= PROBLEM REQUIREMENTS =
Please report how many lines in the data below contain "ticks". Nothing besides the number should be written.

= GIVEN DATA =
================================

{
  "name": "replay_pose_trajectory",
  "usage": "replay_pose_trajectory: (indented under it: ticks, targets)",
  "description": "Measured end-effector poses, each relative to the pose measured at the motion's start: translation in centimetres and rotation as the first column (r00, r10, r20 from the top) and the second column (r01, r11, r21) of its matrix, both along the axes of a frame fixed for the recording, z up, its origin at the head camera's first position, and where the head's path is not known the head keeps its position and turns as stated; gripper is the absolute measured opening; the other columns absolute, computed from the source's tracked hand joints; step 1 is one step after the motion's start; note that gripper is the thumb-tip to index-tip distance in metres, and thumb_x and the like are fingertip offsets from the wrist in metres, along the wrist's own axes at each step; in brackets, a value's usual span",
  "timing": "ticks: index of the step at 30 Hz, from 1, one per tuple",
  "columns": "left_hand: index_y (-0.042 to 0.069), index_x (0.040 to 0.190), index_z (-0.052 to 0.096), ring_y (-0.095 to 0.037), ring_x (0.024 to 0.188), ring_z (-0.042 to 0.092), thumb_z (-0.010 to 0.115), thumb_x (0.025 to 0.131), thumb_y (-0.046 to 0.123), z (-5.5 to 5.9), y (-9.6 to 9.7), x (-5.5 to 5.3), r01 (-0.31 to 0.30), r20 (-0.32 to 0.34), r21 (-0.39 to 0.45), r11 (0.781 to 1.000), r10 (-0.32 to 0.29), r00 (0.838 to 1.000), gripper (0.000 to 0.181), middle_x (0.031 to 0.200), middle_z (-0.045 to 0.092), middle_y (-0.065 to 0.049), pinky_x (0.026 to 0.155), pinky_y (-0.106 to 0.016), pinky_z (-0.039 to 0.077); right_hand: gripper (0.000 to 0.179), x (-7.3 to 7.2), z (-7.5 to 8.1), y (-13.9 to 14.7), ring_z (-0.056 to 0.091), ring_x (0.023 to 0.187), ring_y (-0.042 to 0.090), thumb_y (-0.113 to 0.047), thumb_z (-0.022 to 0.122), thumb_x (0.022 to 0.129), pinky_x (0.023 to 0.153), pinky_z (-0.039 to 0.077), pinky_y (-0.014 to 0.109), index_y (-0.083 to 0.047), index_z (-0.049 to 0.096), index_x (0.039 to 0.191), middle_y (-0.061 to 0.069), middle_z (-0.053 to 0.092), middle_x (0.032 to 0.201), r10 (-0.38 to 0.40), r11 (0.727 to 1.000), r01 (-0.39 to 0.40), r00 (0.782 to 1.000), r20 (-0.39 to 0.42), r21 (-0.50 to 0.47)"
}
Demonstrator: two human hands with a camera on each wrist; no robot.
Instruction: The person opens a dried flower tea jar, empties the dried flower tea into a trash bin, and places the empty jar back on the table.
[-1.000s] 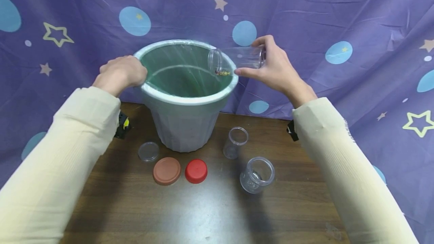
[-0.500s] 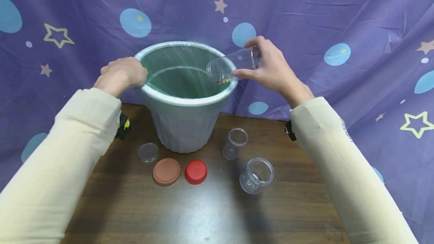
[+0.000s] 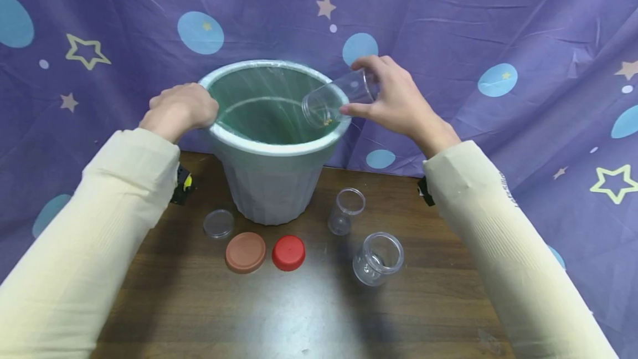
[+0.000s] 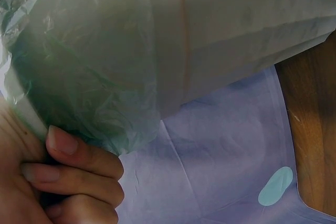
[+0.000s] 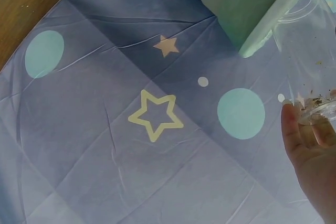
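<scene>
My left hand [image 3: 184,105] grips the left rim of a pale trash can [image 3: 271,190], its fingers curled over the edge and the thin green plastic liner [image 4: 100,82]. On the far side, my right hand [image 3: 399,96] holds a clear plastic jar [image 3: 344,92] by its base end. The jar tilts mouth-down over the can's right rim. A few small yellowish bits lie near its mouth. In the right wrist view, brownish crumbs cling inside the base of the jar [image 5: 304,51], beside the fingertips. The can's bottom is hard to see.
On the wooden table [image 3: 299,320] stand a narrow clear jar [image 3: 344,216] and a wider clear jar [image 3: 374,267]. A clear lid [image 3: 218,223], an orange-brown lid [image 3: 246,252] and a red lid [image 3: 288,252] lie before the can. A purple curtain [image 3: 438,26] hangs behind.
The jar has tipped further mouth-down, and my right hand has shifted slightly left. Fewer colored bits show inside its mouth than before. My left hand stays on the rim.
</scene>
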State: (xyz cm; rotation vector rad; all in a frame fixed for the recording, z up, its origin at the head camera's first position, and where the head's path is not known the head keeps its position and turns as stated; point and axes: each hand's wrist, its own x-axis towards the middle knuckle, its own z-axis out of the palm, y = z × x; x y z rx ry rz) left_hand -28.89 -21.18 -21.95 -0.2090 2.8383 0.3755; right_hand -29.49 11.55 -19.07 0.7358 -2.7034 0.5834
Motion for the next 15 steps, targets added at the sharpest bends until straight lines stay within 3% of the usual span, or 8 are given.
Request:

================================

= EXERCISE OUTPUT =
2